William "Bill" Averill Comstock (January 17, 1842 - August 16, 1868) was an American courier, a military scout who worked for George Armstrong Custer, Winfield Scott Hancock, and Phil Sheridan, and an interpreter between the U.S. Army and the Native Americans who was killed by Cheyenne natives led by Chief Turkey Leg. He famously met Wild Bill Hickok while serving in the 7th U.S. Cavalry and once got into a buffalo-shooting contest over the nickname "Buffalo Bill" with Buffalo Bill Cody.

== Early life ==
William Averill Comstock was born in Comstock, Michigan to Horace Hawkins Comstock (1807–1861) and Sarah Sabina Cooper (1810–1846). Comstock Sr. was the first senator elected from Kalamazoo County and helped worked with Native American and military supply trade from Detroit to Chicago and Sarah was the niece of famed American writer, James Fenimore Cooper.

== Going West ==
In 1860, Bill Comstock was working as a Native American trader in Cottonwood Springs, Nebraska Territory.
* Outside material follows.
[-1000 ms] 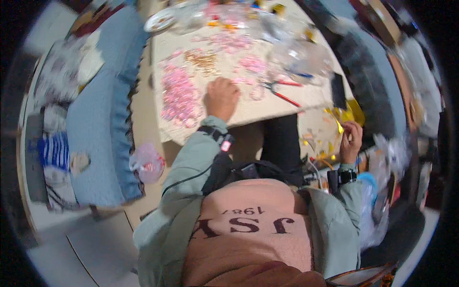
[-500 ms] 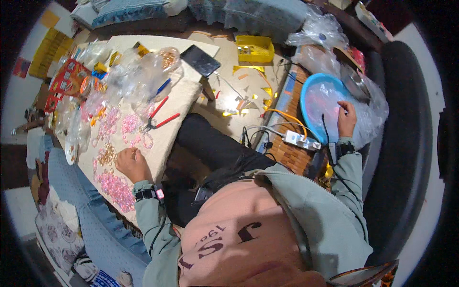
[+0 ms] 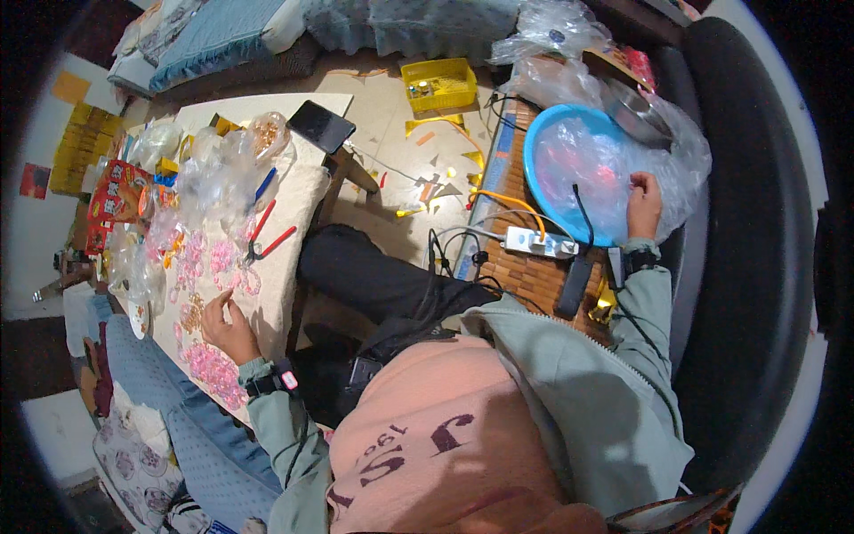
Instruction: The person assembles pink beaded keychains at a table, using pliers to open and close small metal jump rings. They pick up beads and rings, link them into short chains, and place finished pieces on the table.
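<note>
My left hand (image 3: 229, 329) hovers at the near edge of the cloth-covered table, its thumb and fingers apart and nothing visible between them. Beneath and beside it lie gold-coloured rings or beads (image 3: 193, 311) and a heap of pink beads (image 3: 213, 374). More pink bead strands (image 3: 222, 256) spread farther up the cloth, next to red-handled pliers (image 3: 269, 244). On my right, my right hand (image 3: 645, 206) rests with curled fingers at the rim of a blue basin (image 3: 531, 169), against a clear plastic bag (image 3: 685, 191). Whatever those fingers hold is hidden.
A white power strip (image 3: 539, 242) and cables lie on the woven bench (image 3: 525, 283). Plastic bags (image 3: 222, 169) and a phone (image 3: 321, 126) occupy the table's far part. A yellow basket (image 3: 438, 84) stands on the floor among scraps. A metal bowl (image 3: 642, 120) sits behind the basin.
My left hand has loosened from a closed pinch, its fingers now apart. My right hand stays by the basin, fingers still curled. The whole view has shifted slightly.
</note>
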A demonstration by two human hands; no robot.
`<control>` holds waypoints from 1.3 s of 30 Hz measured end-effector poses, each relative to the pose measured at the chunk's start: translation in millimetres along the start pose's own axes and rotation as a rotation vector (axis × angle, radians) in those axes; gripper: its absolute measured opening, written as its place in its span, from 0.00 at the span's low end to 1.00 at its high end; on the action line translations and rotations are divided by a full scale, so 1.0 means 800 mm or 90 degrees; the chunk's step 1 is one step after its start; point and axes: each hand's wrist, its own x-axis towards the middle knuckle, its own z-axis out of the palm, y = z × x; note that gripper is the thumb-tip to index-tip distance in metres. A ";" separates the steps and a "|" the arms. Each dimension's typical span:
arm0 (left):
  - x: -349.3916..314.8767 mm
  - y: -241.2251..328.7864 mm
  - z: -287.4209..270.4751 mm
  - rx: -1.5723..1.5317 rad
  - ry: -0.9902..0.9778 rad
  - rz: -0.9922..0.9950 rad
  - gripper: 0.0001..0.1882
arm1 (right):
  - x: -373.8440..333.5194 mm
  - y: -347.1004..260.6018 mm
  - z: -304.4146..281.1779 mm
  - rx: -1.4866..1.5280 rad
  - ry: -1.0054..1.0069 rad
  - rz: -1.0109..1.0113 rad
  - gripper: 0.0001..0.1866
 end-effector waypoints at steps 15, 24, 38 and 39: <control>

He became prolific in several Native America languages including Cheyenne and Arapaho and became an interpreter at Fort Wallace, Kansas and the Smoky Hill Trail. During his time as a scout at Fort Wallace, Comstock was an interpreter between Native Americans and the fort's soldiers and became prolific in his rifle, gaining the nicknames "Ace of Scouts" and "Buffalo Bill". During this time, George Armstrong Custer met Comstock and wrote about him in his book My Life on the Plains, he said of Comstock, "No Indian knew the country more thoroughly than did Comstock. He was perfectly familiar with every divide, watercourse, and strip of timber for hundreds of miles in either direction. He knew the dress and peculiarities of every Indian tribe, and spoke the language of many of them.”

He briefly scouted for Fort Halleck, Wyoming, in the fall of 1865, before moving to western Kansas where he settled on Ross Creek Ranch and sold hay to the Fort Wallace and by 1866, Comstock became the Chief of Scouts at Fort Wallace.

=== Buffalo Bill Competition ===
In the summer of 1868, Buffalo Bill Cody, who at the time was a Colonel, challenged Bill Comstock to a Buffalo hunting competition for the nickname "Buffalo Bill" and $500, which Comstock. On the day of the challenge, Comstock and Cody met outside of Monument, Kansas on horseback, Comstock had a Henry repeating rifle whilst Cody had a Springfield Model 1866. The two hunted buffalo for several hours and by its conclusion Cody killed 69 bison whilst Comstock only had 46.

== Death ==
On August 16, 1868, Comstock was ordered by Lieutenant Beecher to negotiate peace with Abner Grover between the U.S. Army and Cheyenne Chief Turkey Leg. The men met at Saline Valley and were ambushed by seven Cheyenne warriors. The warriors killed Comstock and severely wounded Abner, who was able to return to Fort Wallace. Abner and several other soldiers returned to take Comstock's body and buried him in an unknown location.